+Perfil

“Encadenados o el error de los efímeros”: una relectura de Prometeo para cuestionar el poder y la obediencia

El dramaturgo y director Héctor Alvarellos presentó en Ronda de Escritores (RDEsc) una versión contemporánea de Prometeo encadenado, atravesada por otros mitos griegos y por una pregunta central: qué hicieron los seres humanos con el fuego y qué ocurre cuando dejan de enfrentarse a la injusticia.

El dramaturgo y director Héctor Alvarellos. Foto: reperfilar.

Héctor Alvarellos habló en +Perfil, el nuevo canal de Editorial Perfil, sobre Encadenados o el error de los efímeros, una obra que recupera el mito de Prometeo para interrogar problemas profundamente actuales. El dramaturgo tomó como punto de partida Prometeo encadenado, tradicionalmente atribuida a Esquilo, y sumó elementos de otros relatos de la mitología griega.

“Es una versión basada, por supuesto, en la de Esquilo, pero con este aggiornamiento que nos trae hoy su historia”, explicó Alvarellos. En esa actualización aparecen también las Moiras, vinculadas con el destino, mientras el conflicto central se desplaza hacia la relación entre poder, libertad y obediencia.

La rebeldía de Prometeo frente a la injusticia

Para Alvarellos, Prometeo continúa resultando vigente porque representa a alguien que decide actuar según su propio criterio aun sabiendo que deberá afrontar las consecuencias. “Tuvo la valentía de pensar por cuenta propia y enfrentarse al poder ante la injusticia”, sostuvo.
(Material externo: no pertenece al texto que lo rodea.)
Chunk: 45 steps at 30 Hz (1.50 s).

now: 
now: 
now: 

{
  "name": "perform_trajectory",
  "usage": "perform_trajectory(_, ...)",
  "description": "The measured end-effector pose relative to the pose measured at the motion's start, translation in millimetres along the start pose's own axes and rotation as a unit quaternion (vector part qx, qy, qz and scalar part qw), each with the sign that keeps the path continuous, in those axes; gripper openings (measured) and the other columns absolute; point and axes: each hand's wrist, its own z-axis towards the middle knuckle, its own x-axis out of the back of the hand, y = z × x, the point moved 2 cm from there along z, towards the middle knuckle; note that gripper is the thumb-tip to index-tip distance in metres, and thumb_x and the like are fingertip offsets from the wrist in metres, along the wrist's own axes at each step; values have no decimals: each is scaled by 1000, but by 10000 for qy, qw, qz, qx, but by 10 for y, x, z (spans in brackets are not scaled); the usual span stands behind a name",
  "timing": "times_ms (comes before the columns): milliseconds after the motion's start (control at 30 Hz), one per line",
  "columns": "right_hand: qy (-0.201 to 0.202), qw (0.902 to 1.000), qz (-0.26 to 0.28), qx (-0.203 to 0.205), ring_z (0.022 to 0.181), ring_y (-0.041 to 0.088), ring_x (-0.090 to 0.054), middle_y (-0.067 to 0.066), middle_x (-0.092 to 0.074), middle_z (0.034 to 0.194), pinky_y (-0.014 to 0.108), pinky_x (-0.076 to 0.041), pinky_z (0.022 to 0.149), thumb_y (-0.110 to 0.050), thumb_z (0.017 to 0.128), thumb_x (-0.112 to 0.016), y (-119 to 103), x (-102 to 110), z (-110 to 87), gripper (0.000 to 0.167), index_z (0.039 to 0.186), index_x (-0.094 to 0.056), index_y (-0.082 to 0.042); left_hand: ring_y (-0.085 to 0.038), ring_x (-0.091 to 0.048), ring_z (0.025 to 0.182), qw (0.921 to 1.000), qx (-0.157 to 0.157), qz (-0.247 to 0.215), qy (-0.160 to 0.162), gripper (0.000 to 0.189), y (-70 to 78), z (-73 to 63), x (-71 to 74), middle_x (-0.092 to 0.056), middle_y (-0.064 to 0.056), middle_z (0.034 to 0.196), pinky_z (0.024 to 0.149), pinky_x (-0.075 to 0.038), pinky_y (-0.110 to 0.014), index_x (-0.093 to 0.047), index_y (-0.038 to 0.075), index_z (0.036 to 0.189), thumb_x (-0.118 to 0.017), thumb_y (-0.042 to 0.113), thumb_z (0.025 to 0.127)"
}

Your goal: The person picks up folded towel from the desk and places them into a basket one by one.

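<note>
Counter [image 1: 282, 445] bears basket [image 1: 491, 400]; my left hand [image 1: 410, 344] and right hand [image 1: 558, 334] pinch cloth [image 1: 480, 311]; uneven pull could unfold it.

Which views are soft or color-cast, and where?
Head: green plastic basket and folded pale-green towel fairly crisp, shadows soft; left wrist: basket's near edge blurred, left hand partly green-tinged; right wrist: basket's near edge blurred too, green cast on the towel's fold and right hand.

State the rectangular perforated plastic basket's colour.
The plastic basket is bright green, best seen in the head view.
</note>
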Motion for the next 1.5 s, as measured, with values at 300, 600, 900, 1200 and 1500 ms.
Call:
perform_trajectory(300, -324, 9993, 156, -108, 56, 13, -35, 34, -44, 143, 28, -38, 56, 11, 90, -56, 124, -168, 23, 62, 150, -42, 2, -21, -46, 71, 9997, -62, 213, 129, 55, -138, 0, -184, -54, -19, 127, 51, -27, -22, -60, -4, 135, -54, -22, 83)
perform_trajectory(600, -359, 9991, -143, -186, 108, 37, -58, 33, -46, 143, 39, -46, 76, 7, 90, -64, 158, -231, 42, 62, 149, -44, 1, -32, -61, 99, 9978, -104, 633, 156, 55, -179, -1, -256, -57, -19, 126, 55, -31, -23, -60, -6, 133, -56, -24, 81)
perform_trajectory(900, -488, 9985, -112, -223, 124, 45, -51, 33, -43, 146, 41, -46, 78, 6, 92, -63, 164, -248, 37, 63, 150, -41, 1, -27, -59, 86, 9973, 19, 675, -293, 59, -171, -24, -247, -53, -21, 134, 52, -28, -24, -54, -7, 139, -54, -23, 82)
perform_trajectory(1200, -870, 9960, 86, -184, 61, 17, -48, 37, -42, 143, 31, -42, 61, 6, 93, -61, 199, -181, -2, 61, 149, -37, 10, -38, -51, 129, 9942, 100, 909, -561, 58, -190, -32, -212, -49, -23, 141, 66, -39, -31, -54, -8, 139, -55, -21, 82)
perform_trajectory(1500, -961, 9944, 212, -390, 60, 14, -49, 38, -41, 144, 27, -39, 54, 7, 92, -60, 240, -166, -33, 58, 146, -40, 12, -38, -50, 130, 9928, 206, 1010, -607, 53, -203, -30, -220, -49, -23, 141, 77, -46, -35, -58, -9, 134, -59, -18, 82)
La obra recupera así la dimensión política del mito. Prometeo deja de ser solamente una figura castigada por los dioses para convertirse en alguien que se niega a aceptar una orden cuando considera que aquello que ocurre es injusto.

Esa decisión es justamente la que lo enfrenta con quienes buscan disciplinarlo. En la versión de Alvarellos, la tensión no se concentra únicamente en el castigo físico, sino también en las distintas formas de presión que intentan conducirlo nuevamente hacia la obediencia.

El castigo cambia de forma en la adaptación

Uno de los principales cambios de la puesta aparece en la ausencia del águila que, en el mito tradicional, devora repetidamente las entrañas de Prometeo. “Ahí el águila no aparece, pero sí aparecen todos los que lo vienen a rescatar”, explicó el director.

Ese “rescate”, sin embargo, adquiere un sentido ambiguo. Los personajes que se acercan no necesariamente buscan liberar a Prometeo, sino convencerlo de aceptar las reglas y abandonar su posición.

La obra plantea entonces una pregunta contemporánea: qué significa rescatar a alguien que se rebela contra el poder. ¿Ayudarlo implica sostener su resistencia o persuadirlo para que vuelva a obedecer?

El fuego como responsabilidad de la humanidad

El título Encadenados o el error de los efímeros introduce otra de las ideas centrales de la propuesta. Los “efímeros” son los seres humanos, atravesados por una existencia limitada y, al mismo tiempo, responsables de aquello que hacen con las herramientas que reciben.

Alvarellos contó que incorporó un monólogo final construido alrededor de una pregunta: “¿Qué hicimos con el fuego?”. La referencia remite directamente al gesto de Prometeo de entregar el fuego a la humanidad.

Pero en la adaptación ese fuego también representa conocimiento, libertad, poder y capacidad de transformación. El interrogante deja así de pertenecer exclusivamente al mito para convertirse en una pregunta dirigida al presente.

Parque Avellaneda como escenario del proyecto

La obra mantiene además una fuerte relación con Parque Avellaneda, espacio en el que Alvarellos desarrolla su actividad artística desde hace 35 años. Ese recorrido forma parte de una concepción teatral interesada en recuperar textos clásicos sin presentarlos como piezas inmóviles del pasado.

En Encadenados o el error de los efímeros, Prometeo funciona precisamente de esa manera: como una figura antigua capaz de interrogar discusiones actuales sobre autoridad, resistencia y responsabilidad individual.

La pregunta final concentra toda esa tensión. Si Prometeo entregó el fuego a los seres humanos, la obra obliga a mirar hacia el presente y preguntarse, como plantea Alvarellos: “¿Qué hicimos con el fuego?”.